Des drapeaux qui claquent dans des rafales d’air humide. L’odeur des Chutes.
Eau, terre, pierre. Dotées d’une vie mystérieuse bien qu’elles paraissent inanimées à un observateur superficiel. Un matin Royall s’est réveillé tout excité en sachant qu’il étudierait ces phénomènes ; qu’il les préférait au monde des humains. Le droit, la politique. La lutte futile des hommes pour dominer les hommes. Si étrange pour Royall Burnaby qui est, mais surtout n’est pas, le fils de son père.

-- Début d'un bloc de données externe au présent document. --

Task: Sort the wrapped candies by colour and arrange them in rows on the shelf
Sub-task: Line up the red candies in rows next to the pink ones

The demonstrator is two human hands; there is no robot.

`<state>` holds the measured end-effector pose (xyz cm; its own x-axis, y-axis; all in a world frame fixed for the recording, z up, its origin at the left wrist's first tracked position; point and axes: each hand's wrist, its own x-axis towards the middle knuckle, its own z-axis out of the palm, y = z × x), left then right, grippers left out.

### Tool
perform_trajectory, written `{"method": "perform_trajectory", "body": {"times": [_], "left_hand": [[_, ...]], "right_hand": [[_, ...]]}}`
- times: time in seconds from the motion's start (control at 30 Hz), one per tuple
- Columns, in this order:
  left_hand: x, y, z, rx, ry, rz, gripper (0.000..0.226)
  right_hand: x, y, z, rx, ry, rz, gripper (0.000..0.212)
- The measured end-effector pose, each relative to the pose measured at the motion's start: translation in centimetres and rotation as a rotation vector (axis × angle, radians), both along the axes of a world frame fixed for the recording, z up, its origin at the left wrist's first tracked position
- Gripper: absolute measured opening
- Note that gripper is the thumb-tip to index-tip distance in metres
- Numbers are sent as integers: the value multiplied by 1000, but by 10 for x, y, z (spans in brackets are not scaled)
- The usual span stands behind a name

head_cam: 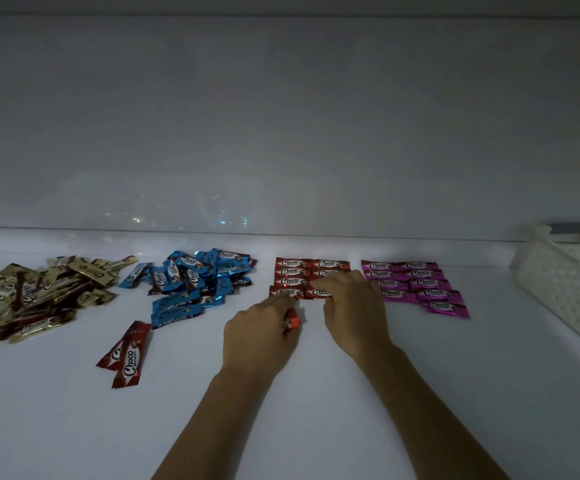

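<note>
White shelf bore unfinished red rows; right fingers pinched the front candy, left fingers gripped the next candy, awaiting alignment.

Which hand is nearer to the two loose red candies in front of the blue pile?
Left. The left hand, gripping another red candy, is right of the loose red candies; the right hand is farther right, on the red rows.

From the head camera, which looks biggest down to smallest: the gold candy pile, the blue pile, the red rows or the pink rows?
1. gold pile
2. blue pile
3. pink rows
4. red rows, less surely: the right hand hides part.
</note>
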<state>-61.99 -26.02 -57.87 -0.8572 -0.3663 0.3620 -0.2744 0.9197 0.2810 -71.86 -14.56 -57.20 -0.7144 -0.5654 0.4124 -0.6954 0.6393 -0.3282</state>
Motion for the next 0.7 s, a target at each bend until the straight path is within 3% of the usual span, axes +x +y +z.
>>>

Et qui pendant une courte période hallucinée n’avait pas non plus été Royall, mais Roy. Roy, employé par l’agence de recouvrement Empire. Il avait eu un permis de port d’arme mais il ne s’était jamais servi de cette arme… si ? Et aujourd’hui l’arme a été rendue à son employeur et Roy a cessé d’exister.
Royall se souvient, avec un léger sourire. Il est étudiant maintenant, bien mieux loti. Il a un avenir, et pas seulement un passé. Il n’est pas un jeune homme désespéré. Mais parfois dans des moments comme celui-ci, silencieux, méditatif, un peu agité, il regrette le poids de ce revolver dans sa main. Et il regrette Roy.

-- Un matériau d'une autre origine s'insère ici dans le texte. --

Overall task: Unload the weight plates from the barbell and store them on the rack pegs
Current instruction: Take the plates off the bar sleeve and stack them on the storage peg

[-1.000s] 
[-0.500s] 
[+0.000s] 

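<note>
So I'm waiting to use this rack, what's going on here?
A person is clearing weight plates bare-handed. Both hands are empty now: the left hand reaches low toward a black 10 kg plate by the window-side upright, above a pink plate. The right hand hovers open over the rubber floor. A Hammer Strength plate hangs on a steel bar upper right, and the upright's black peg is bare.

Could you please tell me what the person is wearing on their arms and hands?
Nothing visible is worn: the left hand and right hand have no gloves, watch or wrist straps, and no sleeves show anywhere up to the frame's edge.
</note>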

C’est un fait : ailleurs à Niagara Falls l’air de ce 21 septembre 1978 est lourd, à peine respirable ; une texture de tissu pourri traversé par un soleil moutarde corrosif. Mais ici à Prospect Park, près des gorges du Niagara, l’air est si revigorant qu’il semble électrique. On a envie de vivre : on a envie de vivre éternellement. Les musiciens, qui se retirent en secouant la salive de leurs instruments luisants, sont porteurs de merveilles. Sur l’estrade du kiosque, tandis que parle le premier orateur, un vase rempli d’eau glacée scintille en reflets de lumière. Des particules d’humidité, apportées des Chutes par le vent, frissonnent elles aussi de lumière. De temps en temps pendant les quatre-vingt-dix minutes de la cérémonie en mémoire de Dirk Burnaby 1917-1962, au gré des disparitions et des réapparitions du soleil entre des bandes de nuages effilochés, des arcs-en-ciel deviennent visibles au-dessus des gorges. Si pâles, si frêles, à peine plus que des illusions d’optique, semble-t-il. Regardez encore, ils ont disparu.